But here’s the difference in South Africa: generations ago, sometimes hundreds of years ago, the cuisines of the important immigrant groups had already started merging. I’m about to explain to you the major culinary blocs of South African cuisine…but whenever you encounter them today, they are already twisted and tangled with the other culinary blocs. In some cases, such as the nearly iconic South African dish bobotie (see below)…you’ll be told that it’s a Dutch dish, with elements of Cape Malay food (Far East, kinda), plus elements of Indian food, plus elements of English food.

A classic bobotie with many blended elements

Intriguingly, when it comes to food…WE’RE the rainbow, in the U.S., with many different stripes side-by-side.

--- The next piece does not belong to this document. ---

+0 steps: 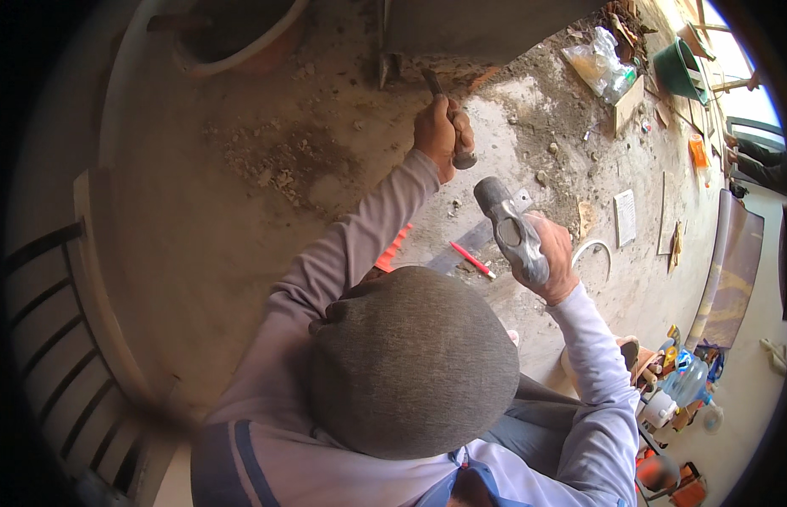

Truth be told: South Africa is the melting pot!!!

 

[dropcap]A[/dropcap]FRICAN
One of the bases of food in South Africa today is, quite naturally, the food that native tribes have been eating there for a long, long time. Even this little piece of the South African culinary pie gets quite complicated, however…because there are many different tribal traditions. I wasn’t in South Africa long enough to sort it all out…but you will hear references to Xhosa food, Zulu food, Khoisan food, Twasana food, Venda food, etc. Happily, from the researcher’s point of view, there are enough similarities to be able to speak of “African food” in general. (Just yesterday, I was at a kind of “African food theme park” in Soweto, where the tourists enjoy a big buffet of classic African foods.)

An “African” restaurant in Soweto

An even better African restaurant on Long St. in Cape Town, Mama Africa

 

EXOTIC MEATS
One thing you often see at these restaurants–particularly the more upscale ones–is the exotic game meat of South Africa. Very upscale restaurants serve these meats as well, but funky versions are widely available at “African” restaurants–such meats as kudu, springbok, eland, warthog, etc. I found myself liking springbok, something like veal…but really loving crocodile which, believe it or not…tastes like chicken! I should add, however–a fatty, full-flavored chicken!

Skewered exotic meats at Mama Africa: left to right they are kudu, crocodile, springbok

Skewers like these are often referred to as sosaties…but there goes that blending again! See more sosatie discussion below…under Cape Malay cuisine!

 

SMILIES
You probably won’t see these at restaurants…but animal heads (such as sheep heads), boiled, are very popular in African homes. The name is kind of odd: as the head simmers away, the animal’s lips curl backwards, revealing lots of teeth. Smilies!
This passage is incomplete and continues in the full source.